Bone marrow angiogenesis and progression in multiple myeloma

Multiple myeloma plasma cells home and expand in the bone marrow where cause an unbalanced bone remodelling with increased bone resorption and low bone formation that represent the typical feature in the majority of patients. A clinically relevant aspect of the interactions of multiple myeloma plasma cells in the bone marrow microenvironment is neovascularization, a constant hallmark of disease progression. This process is only partially supported by factors such as vascular endothelial growth factor, fibroblast growth factor-2 and metalloproteinases, which are directly secreted by the tumor cells. In fact, the presence in the bone marrow microenvironment of cytokines, in particular interleukin-6, as a consequence of plasma cell-stromal cell interactions, induces the production and secretion of angiogenic factors by other cells present in the bone microenvironment, thus contributing to the angiogenic switch during the progression of the disease. Near angiogenesis vasculogenesis occur in the bone marrow of myeloma patients and contribute to the vascular three formation.

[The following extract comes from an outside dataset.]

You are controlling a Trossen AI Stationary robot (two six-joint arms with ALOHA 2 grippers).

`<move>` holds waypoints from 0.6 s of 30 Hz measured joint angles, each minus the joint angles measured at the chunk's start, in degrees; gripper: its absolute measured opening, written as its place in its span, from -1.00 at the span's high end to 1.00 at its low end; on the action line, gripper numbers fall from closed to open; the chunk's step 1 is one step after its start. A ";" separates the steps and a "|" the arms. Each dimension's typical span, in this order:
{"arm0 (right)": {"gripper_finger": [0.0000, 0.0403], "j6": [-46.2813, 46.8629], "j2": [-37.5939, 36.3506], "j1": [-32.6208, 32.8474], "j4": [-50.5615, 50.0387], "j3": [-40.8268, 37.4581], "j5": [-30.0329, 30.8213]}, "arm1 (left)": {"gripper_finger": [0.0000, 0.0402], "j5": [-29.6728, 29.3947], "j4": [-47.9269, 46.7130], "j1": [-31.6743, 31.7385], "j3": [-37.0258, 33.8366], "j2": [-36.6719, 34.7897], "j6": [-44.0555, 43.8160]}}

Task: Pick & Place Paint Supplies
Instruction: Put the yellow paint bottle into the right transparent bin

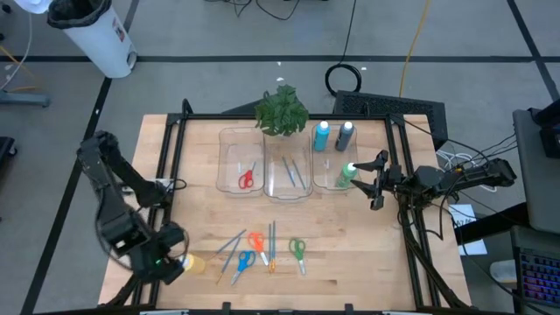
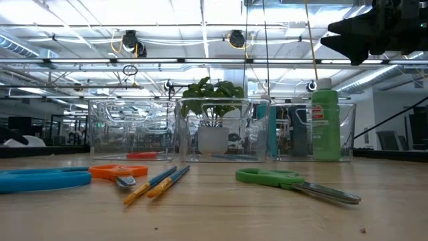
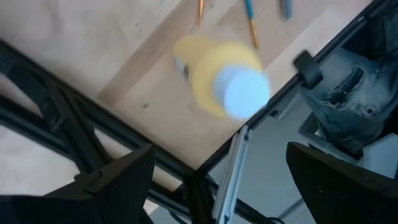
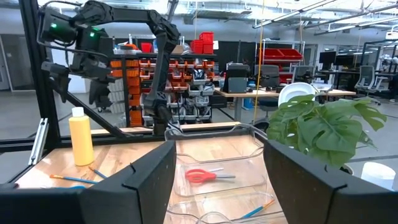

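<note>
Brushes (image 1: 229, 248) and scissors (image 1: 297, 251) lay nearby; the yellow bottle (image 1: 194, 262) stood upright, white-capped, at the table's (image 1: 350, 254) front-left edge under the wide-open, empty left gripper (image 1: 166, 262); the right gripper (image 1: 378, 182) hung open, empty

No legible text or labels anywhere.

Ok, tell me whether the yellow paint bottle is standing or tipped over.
Standing: the yellow bottle sits upright on the table, white cap up, in the right wrist view.

- Yellow bottle (image 3: 214, 74), white cap
- Green bottle (image 2: 325, 124)
- Red scissors (image 1: 247, 179)
- Green scissors (image 2: 294, 184)
- Orange scissors (image 2: 118, 172)
- Pale wooden counter (image 1: 350, 254)
</note>
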 joint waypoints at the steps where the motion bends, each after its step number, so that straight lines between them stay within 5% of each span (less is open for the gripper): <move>1: -0.16 0.00 0.00 0.00 0.00 0.00 0.00 | -0.82 -0.93 -0.06 -1.42 0.00 0.50 -1.18; 14: -0.16 0.15 0.00 0.00 -0.11 0.00 -0.02 | -0.82 -17.17 -0.49 -9.56 -0.02 14.93 3.64; 18: -0.16 0.15 0.02 0.00 -0.35 0.00 -0.02 | -0.82 -17.85 -0.21 -9.59 -0.02 19.40 3.47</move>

In the bone marrow of myeloma patients haematopoietic stem cells are recruited and induced to differentiate into endothelial cells by the angiogenic cytokines present in the microenvironment. Myeloma plasma cells also induce angiogenesis indirectly via recruitment and activation of stromal inflammatory cells (i.e.: macrophages and mast cells) to secrete their own angiogenic factors. They are recruited and activated by tumor plasma cells through the secretion of fibroblast growth factor-2, interleukin-8, and other chemokines, such as ITAC, Mig, IP-10. When macrophages and mast cells are activated they secrete their angiogenic factors: fibroblast growth factor-2, vascular endothelial growth factor, granulocyte-colony stimulating factor, granulocyte macrophage-colony stimulating factor, which contribute to enhance the tumor neovascularization. Finally, myeloma macrophages when exposed to vascular endothelial growth factor and fibroblast growth factor-2 secreted by plasma cells shows vasculogenic ability and acquire endothelial cell markers and transform into cells functionally and phenotypically similar to paired bone marrow endothelial cells. So they participate to the formation of the bone marrow capillary network (vasculogenic mimicry).